Kiel Working Papers, Kiel Institute for World Economics
No 1365:
Learning, Sticky Inflation, and the Sacrifice Ratio
John M. Roberts
Abstract: Over the past forty years, U.S. inflation has exhibited
highly persistent movements. Moreover, these shifts in inflation have
typically had real consequences, implying a "sacrifice ratio," whereby
disinflations are typically associated with recessions and persistent
increases in inflation often associated with booms. One hypothesis about
the source of the sacrifice ratio is that inflation - and not just the
price level - is sticky. Another is that private-sector agents typically
must infer changes in inflation objectives indirectly from central bank
interest- rate policy. The resulting learning process can lead to a
sacrifice ratio trade-off. In this paper, I allow for both sticky inflation
and learning in interpreting U.S. macroeconomic developments since 1955.
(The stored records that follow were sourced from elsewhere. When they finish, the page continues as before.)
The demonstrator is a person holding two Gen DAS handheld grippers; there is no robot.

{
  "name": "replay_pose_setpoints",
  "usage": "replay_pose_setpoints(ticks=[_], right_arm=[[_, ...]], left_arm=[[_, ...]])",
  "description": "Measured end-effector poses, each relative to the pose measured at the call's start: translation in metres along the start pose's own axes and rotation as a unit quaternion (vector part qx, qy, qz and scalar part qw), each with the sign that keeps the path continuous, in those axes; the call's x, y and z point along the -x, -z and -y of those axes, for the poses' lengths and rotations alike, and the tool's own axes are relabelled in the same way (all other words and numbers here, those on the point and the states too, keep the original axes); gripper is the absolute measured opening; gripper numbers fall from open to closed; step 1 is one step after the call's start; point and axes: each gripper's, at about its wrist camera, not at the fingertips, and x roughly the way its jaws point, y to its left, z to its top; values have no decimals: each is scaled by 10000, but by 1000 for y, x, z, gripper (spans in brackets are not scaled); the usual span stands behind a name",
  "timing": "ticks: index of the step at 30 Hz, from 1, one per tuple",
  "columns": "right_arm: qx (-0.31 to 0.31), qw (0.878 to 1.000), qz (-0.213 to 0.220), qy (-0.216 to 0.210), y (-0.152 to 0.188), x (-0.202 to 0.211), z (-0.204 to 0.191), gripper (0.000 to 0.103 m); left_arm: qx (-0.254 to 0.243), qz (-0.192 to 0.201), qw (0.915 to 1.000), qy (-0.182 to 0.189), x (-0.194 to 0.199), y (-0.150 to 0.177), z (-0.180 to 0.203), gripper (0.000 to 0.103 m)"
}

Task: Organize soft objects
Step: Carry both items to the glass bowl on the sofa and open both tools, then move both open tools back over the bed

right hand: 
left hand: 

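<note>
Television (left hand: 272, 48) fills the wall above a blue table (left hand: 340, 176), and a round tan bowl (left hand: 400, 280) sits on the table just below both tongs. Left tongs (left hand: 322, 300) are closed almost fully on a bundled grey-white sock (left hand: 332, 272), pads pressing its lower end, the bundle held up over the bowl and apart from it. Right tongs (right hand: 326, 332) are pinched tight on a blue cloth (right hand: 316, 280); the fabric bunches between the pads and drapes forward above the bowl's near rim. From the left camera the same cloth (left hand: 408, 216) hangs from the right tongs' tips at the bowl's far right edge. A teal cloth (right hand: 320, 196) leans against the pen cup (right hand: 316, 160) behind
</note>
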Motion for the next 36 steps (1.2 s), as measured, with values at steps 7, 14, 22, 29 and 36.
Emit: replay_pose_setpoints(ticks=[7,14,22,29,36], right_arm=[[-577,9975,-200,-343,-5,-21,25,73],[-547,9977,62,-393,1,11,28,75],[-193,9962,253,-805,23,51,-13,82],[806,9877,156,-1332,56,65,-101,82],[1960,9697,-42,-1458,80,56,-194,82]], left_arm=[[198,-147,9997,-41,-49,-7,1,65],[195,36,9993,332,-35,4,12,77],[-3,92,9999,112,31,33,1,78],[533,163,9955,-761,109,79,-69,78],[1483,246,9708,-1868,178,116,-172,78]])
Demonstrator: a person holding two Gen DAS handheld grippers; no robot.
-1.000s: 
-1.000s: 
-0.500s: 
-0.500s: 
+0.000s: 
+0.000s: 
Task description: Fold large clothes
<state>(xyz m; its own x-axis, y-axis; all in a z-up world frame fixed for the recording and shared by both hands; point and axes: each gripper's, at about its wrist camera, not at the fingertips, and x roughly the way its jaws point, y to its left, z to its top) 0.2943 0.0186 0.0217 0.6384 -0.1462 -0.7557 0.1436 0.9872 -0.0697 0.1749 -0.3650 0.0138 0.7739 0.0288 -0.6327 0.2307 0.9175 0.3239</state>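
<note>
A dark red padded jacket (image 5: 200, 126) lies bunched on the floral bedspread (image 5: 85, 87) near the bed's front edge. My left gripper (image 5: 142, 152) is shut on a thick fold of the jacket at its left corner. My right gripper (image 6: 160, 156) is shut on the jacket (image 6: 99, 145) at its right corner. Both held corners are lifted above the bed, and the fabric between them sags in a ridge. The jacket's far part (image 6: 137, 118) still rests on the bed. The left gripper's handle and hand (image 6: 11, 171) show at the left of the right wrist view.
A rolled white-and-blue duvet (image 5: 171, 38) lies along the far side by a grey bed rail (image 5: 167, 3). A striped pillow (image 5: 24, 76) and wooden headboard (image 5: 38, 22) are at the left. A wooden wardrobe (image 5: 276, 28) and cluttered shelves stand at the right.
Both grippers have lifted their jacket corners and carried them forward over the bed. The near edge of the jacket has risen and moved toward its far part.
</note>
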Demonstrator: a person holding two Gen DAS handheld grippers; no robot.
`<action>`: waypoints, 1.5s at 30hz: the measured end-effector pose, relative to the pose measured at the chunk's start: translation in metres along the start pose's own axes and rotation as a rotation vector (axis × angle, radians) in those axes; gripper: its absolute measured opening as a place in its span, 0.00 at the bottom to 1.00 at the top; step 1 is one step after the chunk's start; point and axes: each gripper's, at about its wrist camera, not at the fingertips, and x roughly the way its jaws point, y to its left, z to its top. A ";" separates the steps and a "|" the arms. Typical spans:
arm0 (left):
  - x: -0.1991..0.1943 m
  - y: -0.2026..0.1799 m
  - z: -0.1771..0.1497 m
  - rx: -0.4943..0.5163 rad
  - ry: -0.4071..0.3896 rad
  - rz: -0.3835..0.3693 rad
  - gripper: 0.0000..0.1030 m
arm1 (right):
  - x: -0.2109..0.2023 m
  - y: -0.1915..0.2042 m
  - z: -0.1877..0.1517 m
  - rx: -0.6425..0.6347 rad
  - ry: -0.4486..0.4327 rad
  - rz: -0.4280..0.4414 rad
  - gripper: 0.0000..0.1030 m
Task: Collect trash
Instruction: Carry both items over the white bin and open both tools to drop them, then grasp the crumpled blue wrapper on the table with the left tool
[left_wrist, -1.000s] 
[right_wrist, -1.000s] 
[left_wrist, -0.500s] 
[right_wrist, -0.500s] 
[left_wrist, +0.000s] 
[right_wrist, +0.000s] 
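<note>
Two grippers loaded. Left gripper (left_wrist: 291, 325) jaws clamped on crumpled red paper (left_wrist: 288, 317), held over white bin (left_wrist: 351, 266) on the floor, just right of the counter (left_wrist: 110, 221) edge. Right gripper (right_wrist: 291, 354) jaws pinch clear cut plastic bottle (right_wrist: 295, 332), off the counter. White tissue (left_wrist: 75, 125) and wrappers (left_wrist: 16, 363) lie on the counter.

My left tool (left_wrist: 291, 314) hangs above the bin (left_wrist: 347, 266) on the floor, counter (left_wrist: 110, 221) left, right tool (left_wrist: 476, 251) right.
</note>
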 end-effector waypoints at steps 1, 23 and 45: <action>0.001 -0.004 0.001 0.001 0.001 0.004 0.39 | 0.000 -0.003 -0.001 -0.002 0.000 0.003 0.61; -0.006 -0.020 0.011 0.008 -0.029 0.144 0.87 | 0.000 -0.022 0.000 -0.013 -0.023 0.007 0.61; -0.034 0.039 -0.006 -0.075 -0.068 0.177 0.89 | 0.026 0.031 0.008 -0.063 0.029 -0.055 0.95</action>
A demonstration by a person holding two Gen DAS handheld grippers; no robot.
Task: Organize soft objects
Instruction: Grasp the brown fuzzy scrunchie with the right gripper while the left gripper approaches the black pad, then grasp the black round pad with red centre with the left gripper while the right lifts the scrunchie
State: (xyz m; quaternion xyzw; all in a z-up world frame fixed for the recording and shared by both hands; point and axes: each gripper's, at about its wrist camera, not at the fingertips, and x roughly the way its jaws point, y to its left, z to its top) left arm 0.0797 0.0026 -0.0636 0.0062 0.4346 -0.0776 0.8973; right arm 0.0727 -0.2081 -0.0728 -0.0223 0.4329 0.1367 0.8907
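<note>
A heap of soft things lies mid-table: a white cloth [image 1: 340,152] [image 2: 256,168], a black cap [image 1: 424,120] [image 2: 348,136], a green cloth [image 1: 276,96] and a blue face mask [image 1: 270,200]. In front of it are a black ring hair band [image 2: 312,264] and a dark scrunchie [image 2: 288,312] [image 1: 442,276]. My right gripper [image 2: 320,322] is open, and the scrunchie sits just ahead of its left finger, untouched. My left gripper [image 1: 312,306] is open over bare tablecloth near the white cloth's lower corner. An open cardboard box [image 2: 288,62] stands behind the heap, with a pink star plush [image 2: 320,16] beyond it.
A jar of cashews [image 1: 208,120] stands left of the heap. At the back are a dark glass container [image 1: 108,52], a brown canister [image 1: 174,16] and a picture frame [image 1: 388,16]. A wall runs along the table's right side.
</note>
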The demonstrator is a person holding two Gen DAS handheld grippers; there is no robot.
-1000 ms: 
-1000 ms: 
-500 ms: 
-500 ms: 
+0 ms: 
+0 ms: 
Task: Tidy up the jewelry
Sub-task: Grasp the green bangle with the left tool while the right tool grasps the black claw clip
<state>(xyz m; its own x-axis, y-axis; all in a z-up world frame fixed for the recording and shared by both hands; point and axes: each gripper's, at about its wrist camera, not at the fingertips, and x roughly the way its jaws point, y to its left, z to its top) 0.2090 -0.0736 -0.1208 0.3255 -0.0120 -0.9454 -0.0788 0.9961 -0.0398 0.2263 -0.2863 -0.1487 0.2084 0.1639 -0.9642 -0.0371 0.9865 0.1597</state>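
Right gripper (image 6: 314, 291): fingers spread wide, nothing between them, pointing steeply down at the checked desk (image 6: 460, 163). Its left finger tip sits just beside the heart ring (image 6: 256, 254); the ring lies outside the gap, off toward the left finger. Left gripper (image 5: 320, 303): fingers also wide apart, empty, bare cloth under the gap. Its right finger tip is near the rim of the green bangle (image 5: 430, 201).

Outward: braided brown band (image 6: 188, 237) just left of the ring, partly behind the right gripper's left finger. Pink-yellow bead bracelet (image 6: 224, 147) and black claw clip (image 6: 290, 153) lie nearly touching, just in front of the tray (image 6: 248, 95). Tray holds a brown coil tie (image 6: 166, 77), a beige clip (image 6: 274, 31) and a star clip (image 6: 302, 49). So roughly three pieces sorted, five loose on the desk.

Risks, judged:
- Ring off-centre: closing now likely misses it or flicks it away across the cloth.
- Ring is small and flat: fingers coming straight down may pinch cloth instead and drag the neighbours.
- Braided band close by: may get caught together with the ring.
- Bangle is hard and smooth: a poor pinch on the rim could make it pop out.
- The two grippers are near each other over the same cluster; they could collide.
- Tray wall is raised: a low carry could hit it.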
Two key empirical findings are, first, that allowing for learning reduces
the evidence for sticky inflation. Second, there is less evidence for
sticky inflation in the post-1983 period than earlier. Indeed, in some
estimates, there is little evidence of sticky inflation in the period since
1983, although this result is sensitive to the details of the
specification. Nonetheless, simulation results suggest that for realistic
models, the sacrifice ratio can be accounted for entirely by learning.